__ACTION ITEM__
The following data has a line with "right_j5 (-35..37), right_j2" and a line with "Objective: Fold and". Write out exactly those lines and all the lines between them.

>>>>>

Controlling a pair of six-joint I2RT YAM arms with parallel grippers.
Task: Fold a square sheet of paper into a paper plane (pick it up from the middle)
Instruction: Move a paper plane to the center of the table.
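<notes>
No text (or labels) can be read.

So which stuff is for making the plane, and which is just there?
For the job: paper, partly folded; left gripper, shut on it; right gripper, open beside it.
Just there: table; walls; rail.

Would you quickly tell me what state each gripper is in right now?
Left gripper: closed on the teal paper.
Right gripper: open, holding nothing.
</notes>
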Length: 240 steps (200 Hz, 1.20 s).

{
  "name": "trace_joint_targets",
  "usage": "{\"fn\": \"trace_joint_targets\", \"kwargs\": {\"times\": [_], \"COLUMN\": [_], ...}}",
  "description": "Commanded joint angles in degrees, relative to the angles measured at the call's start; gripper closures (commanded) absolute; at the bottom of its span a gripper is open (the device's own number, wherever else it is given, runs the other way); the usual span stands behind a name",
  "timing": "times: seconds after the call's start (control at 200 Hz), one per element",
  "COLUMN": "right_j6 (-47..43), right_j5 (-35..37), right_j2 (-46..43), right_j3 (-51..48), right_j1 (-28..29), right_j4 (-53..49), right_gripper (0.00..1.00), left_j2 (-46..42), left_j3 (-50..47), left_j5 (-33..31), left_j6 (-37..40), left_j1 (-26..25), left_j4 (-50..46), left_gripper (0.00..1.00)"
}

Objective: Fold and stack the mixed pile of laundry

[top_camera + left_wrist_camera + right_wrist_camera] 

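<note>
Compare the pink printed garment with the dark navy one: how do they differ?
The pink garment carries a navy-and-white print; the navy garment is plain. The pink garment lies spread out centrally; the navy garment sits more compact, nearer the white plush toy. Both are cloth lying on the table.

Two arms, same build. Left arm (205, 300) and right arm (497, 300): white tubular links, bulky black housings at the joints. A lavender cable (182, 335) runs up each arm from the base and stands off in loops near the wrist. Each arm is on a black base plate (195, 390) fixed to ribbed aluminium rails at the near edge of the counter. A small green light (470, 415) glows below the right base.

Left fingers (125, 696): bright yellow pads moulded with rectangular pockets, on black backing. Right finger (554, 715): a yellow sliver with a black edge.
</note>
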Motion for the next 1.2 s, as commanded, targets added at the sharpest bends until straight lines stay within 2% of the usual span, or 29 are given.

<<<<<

__EXERCISE OUTPUT__
  "COLUMN": "right_j6 (-47..43), right_j5 (-35..37), right_j2 (-46..43), right_j3 (-51..48), right_j1 (-28..29), right_j4 (-53..49), right_gripper (0.00..1.00), left_j2 (-46..42), left_j3 (-50..47), left_j5 (-33..31), left_j6 (-37..40), left_j1 (-26..25), left_j4 (-50..46), left_gripper (0.00..1.00)"
}

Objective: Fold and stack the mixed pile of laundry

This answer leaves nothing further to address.